Problem statement
When responding, copy every record below exactly as it appears.

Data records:
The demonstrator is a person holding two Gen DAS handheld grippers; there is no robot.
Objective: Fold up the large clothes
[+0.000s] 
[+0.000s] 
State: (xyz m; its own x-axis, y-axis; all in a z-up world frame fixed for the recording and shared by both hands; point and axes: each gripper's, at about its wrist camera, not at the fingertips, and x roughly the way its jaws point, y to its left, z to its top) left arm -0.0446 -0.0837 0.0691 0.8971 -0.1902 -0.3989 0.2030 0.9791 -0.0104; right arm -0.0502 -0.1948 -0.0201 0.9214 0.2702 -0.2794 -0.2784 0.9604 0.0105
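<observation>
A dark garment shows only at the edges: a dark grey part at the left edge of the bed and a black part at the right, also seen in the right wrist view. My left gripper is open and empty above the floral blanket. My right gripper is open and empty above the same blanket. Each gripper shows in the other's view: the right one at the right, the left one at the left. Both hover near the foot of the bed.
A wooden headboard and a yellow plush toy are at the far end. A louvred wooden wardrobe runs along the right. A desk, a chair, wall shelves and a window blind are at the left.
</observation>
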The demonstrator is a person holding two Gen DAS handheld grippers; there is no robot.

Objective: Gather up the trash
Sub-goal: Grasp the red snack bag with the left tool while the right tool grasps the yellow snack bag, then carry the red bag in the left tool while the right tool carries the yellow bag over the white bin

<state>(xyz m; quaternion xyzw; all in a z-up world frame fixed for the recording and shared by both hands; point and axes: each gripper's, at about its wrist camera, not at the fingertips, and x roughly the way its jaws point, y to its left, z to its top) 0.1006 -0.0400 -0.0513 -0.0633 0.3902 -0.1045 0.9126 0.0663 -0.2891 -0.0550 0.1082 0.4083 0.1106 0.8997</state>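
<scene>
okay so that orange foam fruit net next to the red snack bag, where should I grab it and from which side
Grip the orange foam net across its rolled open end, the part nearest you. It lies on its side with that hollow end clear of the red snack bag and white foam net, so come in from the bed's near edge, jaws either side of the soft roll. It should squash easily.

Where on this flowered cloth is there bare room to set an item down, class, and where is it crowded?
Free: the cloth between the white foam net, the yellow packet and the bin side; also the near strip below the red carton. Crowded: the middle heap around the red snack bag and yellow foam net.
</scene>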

Written solution
The demonstrator is a person holding two Gen DAS handheld grippers; there is no robot.
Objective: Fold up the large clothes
[+0.000s] 
[+0.000s] 
State: (xyz m; its own x-axis, y-axis; all in a z-up world frame fixed for the recording and shared by both hands; point and axes: each gripper's, at about its wrist camera, not at the fingertips, and x roughly the way its jaws point, y to its left, z to its top) left arm -0.0446 -0.0837 0.0691 0.8971 -0.1902 -0.3989 0.2030 0.9791 -0.0104; right arm -0.0502 -0.1948 -0.0201 0.9214 0.2702 -0.2794 -0.2784 0.9604 0.0105
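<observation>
A dark garment shows only at the edges: a dark grey part at the left edge of the bed and a black part at the right, also seen in the right wrist view. My left gripper is open and empty above the floral blanket. My right gripper is open and empty above the same blanket. Each gripper shows in the other's view: the right one at the right, the left one at the left. Both hover near the foot of the bed.
A wooden headboard and a yellow plush toy are at the far end. A louvred wooden wardrobe runs along the right. A desk, a chair, wall shelves and a window blind are at the left.
</observation>
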The demonstrator is a person holding two Gen DAS handheld grippers; there is no robot.

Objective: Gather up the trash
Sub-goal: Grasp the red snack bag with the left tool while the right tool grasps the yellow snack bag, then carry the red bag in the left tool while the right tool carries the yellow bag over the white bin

<state>(xyz m; quaternion xyzw; all in a z-up world frame fixed for the recording and shared by both hands; point and axes: each gripper's, at about its wrist camera, not at the fingertips, and x roughly the way its jaws point, y to its left, z to its top) 0.1006 -0.0400 -0.0513 -0.0633 0.3902 -0.1045 0.9126 0.0663 -0.2891 -0.0550 0.1082 0.4083 0.1106 0.8997</state>
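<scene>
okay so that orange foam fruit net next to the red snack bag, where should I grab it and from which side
Grip the orange foam net across its rolled open end, the part nearest you. It lies on its side with that hollow end clear of the red snack bag and white foam net, so come in from the bed's near edge, jaws either side of the soft roll. It should squash easily.

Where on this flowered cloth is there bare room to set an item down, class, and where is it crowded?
Free: the cloth between the white foam net, the yellow packet and the bin side; also the near strip below the red carton. Crowded: the middle heap around the red snack bag and yellow foam net.
</scene>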

No additional response is needed to complete this exercise.